# [Brief]
Whenever a picture appears in the data, skip it and write out all other material exactly.

════

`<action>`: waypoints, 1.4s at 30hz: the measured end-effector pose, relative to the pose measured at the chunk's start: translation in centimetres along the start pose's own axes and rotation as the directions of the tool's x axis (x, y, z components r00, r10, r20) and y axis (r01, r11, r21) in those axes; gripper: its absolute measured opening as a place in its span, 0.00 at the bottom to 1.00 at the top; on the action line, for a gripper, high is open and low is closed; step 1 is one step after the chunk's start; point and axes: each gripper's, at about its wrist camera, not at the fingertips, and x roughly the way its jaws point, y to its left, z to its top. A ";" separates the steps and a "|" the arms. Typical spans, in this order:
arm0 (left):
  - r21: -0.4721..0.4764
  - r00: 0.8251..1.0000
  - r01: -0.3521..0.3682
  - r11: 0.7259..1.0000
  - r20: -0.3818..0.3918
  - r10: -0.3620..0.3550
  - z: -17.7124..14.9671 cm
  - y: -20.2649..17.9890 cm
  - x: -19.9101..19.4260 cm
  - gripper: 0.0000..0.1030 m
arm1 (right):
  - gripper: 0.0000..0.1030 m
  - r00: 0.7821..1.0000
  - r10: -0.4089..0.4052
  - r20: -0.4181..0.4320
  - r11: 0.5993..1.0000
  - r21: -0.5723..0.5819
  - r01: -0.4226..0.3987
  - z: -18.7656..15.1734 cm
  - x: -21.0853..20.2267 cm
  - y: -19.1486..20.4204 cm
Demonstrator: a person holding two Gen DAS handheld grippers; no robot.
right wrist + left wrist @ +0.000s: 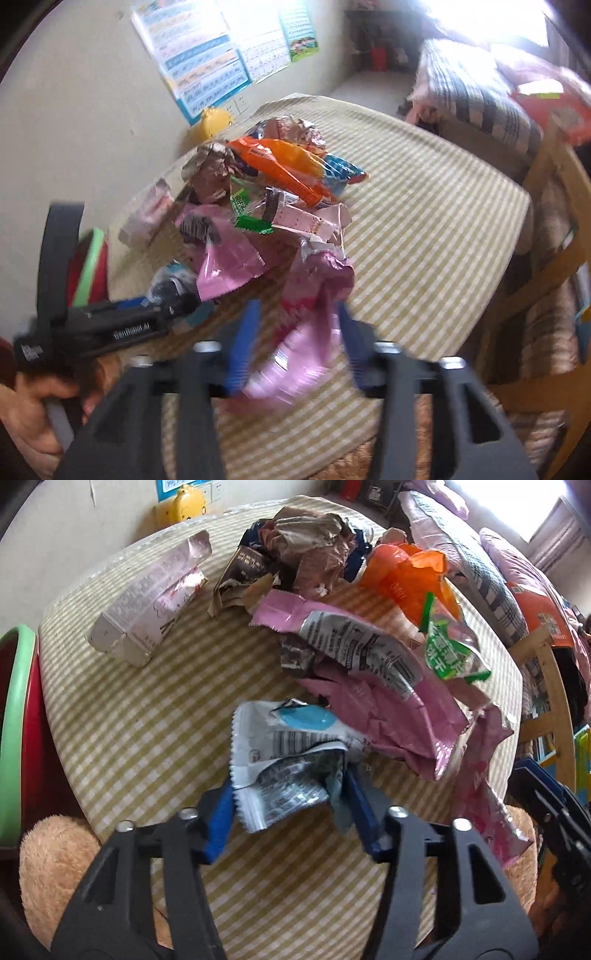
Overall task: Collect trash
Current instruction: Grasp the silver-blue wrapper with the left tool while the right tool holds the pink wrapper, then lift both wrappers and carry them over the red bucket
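A heap of wrappers lies on a table with a yellow-checked cloth (140, 731). In the left wrist view my left gripper (290, 790) has its blue fingers around a white and silver wrapper with a blue patch (284, 753); the jaws stand fairly wide and the wrapper sits between them. In the right wrist view my right gripper (295, 317) has a crumpled pink wrapper (314, 295) between its fingers, blurred by motion. The left gripper's body (129, 325) shows at the left of that view. The same pink wrapper hangs at the right of the left wrist view (480, 797).
The heap holds a large pink bag (388, 701), a green wrapper (447, 646), an orange bag (402, 576), brown crumpled paper (314, 542) and a pale carton (147, 602). A red bin with a green rim (18, 720) stands left of the table. A wooden chair (546, 251) stands right.
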 end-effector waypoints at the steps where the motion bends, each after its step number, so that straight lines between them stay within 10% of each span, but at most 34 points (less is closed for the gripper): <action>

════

# [Task answer]
`<action>`: waypoints, 1.4s at 30hz: the measured end-effector pose, relative to the pose measured at the chunk's start: translation in centimetres along the start pose's own axes and rotation as the directions of the tool's x axis (x, y, z components r00, r10, r20) and y axis (r01, r11, r21) in those axes; gripper: its absolute measured opening as a place in its span, 0.00 at the bottom to 1.00 at the top; on the action line, for a gripper, high is open and low is closed; step 1 is one step after the chunk's start; point and axes: each gripper's, at about its wrist camera, not at the fingertips, and x roughly the way its jaws point, y to its left, z to its top. A ";" separates the steps and a "|" the arms. Typical spans, in this order:
arm0 (left):
  - r21: -0.4721..0.4764
  - r00: 0.8251..1.0000
  - r01: -0.3521..0.3682
  - r11: 0.7259..1.0000
  - r20: -0.3818..0.3918
  - r10: -0.3620..0.3550
  - z: -17.7124..14.9671 cm
  - y: -20.2649..17.9890 cm
  - x: -19.9101..19.4260 cm
  - gripper: 0.0000..0.1030 m
arm1 (right):
  - gripper: 0.0000..0.1030 m
  - r00: 0.7821..1.0000
  - r10: -0.4089..0.4052
  - r20: -0.4181..0.4320
  - r11: 0.5993..1.0000
  - r21: -0.5723..0.5819
  - r01: -0.4226..0.3987
  - z: -18.7656..15.1734 cm
  - x: -21.0853..20.2267 cm
  - y: -19.1486..20.4204 cm
Demonstrator: a person holding two Gen DAS handheld grippers; no robot.
right wrist + left wrist @ +0.000s: 
Overall task: Collect trash
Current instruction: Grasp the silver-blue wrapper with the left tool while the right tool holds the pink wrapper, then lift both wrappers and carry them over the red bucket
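A heap of wrappers lies on a table with a yellow-checked cloth (140, 731). In the left wrist view my left gripper (290, 790) has its blue fingers around a white and silver wrapper with a blue patch (284, 753); the jaws stand fairly wide and the wrapper sits between them. In the right wrist view my right gripper (295, 317) has a crumpled pink wrapper (314, 295) between its fingers, blurred by motion. The left gripper's body (129, 325) shows at the left of that view. The same pink wrapper hangs at the right of the left wrist view (480, 797).
The heap holds a large pink bag (388, 701), a green wrapper (447, 646), an orange bag (402, 576), brown crumpled paper (314, 542) and a pale carton (147, 602). A red bin with a green rim (18, 720) stands left of the table. A wooden chair (546, 251) stands right.
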 end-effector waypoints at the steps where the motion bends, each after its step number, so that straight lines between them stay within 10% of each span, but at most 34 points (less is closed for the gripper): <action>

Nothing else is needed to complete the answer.